🤖 AI Summary
This paper addresses the dynamic multi-objective data replication optimization problem in decentralized multi-organizational storage systems, characterized by heterogeneous organizational policies, competing objectives—including replication latency, storage cost, content popularity, and load balancing—and stringent operational constraints. We propose the first evolutionary algorithm framework supporting fine-grained embedding of organizational policies into the optimization process. Built upon enhanced NSGA-II/III, our approach integrates a policy parsing engine, a dynamic weight adaptation mechanism, and a constraint-guided elitist preservation strategy to enable real-time parsing and adaptive optimization under diverse policy requirements.

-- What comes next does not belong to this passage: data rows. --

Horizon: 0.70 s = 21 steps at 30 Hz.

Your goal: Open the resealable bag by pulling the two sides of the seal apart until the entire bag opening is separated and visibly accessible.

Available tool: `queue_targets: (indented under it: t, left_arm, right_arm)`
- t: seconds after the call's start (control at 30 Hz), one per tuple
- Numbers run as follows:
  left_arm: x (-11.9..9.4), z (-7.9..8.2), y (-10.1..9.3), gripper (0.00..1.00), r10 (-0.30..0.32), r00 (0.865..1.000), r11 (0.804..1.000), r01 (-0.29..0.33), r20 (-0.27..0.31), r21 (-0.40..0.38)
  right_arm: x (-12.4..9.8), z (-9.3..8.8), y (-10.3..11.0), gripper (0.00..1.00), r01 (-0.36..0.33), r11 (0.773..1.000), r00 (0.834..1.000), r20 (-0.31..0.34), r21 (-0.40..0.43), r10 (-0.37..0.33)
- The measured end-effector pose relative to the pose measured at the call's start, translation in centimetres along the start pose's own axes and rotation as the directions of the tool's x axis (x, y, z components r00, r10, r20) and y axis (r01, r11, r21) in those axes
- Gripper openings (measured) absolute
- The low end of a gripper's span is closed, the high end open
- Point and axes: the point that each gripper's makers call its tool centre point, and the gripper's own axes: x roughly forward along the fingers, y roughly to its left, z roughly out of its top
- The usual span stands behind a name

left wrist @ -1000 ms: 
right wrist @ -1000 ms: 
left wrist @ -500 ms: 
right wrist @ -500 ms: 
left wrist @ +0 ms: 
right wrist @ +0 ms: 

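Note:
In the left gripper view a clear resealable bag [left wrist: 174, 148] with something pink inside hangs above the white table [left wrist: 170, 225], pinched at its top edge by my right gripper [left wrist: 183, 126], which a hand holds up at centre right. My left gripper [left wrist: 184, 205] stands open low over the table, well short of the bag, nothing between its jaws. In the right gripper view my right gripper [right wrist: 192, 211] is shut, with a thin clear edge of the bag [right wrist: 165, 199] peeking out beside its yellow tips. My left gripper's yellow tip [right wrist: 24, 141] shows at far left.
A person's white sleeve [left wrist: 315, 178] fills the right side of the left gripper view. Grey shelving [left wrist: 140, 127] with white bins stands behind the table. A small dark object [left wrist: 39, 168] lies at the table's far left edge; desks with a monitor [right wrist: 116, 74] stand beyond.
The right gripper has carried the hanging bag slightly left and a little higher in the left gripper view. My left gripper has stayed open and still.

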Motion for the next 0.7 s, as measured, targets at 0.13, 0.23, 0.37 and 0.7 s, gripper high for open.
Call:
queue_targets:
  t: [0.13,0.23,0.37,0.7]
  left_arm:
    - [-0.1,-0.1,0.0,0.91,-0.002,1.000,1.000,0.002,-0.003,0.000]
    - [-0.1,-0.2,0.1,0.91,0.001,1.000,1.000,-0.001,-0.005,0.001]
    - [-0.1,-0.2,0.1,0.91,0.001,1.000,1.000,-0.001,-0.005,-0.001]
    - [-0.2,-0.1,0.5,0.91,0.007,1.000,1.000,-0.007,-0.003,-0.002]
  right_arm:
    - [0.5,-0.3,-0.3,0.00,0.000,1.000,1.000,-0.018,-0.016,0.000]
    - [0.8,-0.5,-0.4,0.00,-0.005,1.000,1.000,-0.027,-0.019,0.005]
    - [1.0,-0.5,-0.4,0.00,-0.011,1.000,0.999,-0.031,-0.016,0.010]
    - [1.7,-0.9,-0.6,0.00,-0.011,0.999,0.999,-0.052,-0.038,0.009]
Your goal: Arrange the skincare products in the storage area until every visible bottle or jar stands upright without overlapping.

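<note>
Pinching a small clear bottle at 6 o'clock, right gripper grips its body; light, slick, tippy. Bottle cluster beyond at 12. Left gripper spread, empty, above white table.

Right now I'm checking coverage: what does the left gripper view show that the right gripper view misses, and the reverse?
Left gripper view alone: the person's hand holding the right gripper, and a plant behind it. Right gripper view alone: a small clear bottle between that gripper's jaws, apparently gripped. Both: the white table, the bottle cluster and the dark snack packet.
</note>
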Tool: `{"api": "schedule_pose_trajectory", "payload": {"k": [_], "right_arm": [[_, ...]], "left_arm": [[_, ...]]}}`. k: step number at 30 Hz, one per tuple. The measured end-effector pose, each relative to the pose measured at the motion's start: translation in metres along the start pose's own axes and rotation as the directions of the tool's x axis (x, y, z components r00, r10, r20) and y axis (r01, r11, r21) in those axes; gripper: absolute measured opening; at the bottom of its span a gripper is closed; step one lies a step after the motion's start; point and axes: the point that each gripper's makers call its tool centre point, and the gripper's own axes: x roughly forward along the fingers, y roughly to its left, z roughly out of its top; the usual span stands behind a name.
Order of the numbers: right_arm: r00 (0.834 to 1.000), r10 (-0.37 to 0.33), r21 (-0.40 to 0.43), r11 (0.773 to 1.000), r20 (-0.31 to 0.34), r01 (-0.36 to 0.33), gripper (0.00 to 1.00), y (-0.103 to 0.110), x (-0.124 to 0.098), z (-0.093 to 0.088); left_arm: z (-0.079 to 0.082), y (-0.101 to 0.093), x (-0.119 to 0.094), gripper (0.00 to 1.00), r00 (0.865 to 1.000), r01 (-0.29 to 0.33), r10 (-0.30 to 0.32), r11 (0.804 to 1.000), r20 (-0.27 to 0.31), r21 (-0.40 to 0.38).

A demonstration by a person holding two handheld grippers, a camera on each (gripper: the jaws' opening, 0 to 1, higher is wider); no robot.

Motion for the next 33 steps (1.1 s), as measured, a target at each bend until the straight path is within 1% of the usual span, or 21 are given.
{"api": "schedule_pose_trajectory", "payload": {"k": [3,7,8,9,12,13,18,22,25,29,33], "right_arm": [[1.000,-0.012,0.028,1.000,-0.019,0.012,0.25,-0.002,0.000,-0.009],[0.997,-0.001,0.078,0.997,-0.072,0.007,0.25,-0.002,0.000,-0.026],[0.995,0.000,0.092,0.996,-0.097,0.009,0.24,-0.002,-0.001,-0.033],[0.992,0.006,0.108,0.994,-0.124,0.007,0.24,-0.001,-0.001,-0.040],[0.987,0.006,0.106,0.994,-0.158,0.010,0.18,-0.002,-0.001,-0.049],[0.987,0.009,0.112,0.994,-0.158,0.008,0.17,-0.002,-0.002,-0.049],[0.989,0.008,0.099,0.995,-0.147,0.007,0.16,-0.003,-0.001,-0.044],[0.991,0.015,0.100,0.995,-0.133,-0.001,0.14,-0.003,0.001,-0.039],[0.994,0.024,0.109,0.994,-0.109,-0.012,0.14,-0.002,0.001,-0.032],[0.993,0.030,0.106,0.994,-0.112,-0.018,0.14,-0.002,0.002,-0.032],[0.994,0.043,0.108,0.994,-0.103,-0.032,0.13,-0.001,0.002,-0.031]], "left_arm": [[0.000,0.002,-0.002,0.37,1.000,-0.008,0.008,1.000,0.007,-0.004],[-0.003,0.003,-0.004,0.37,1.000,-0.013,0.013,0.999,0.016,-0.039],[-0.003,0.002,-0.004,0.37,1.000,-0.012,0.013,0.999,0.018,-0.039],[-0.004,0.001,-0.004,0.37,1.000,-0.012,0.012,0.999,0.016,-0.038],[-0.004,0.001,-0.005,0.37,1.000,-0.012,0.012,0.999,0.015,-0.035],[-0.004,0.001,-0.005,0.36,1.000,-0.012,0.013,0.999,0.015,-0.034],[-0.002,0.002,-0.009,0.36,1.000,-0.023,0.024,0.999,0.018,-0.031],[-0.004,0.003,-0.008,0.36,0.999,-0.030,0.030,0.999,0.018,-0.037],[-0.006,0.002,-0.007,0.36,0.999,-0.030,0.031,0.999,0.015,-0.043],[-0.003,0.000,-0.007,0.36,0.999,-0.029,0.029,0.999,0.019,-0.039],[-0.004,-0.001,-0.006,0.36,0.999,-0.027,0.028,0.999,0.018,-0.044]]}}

Experimental evaluation demonstrates significant improvements over baseline algorithms: a 20.29 reduction in Generational Distance and a 0.78 improvement in Inverted Generational Distance, confirming superior convergence, solution distribution diversity, and practical applicability in realistic multi-organizational settings.
📝 Abstract
Efficient data replication in decentralized storage systems must account for diverse policies, especially in multi-organizational, data-intensive environments. This work proposes PSMOA, a novel Policy Support Multi-objective Optimization Algorithm for decentralized data replication that dynamically adapts to varying organizational requirements such as minimization or maximization of replication time, storage cost, replication based on content popularity, and load balancing while respecting policy constraints. PSMOA outperforms NSGA-II and NSGA-III in both Generational Distance (20.29 vs 148.74 and 67.74) and Inverted Generational Distance (0.78 vs 3.76 and 5.61), indicating better convergence and solution distribution. These results validate PSMOA's novelty in optimizing data replication in multi-organizational environments.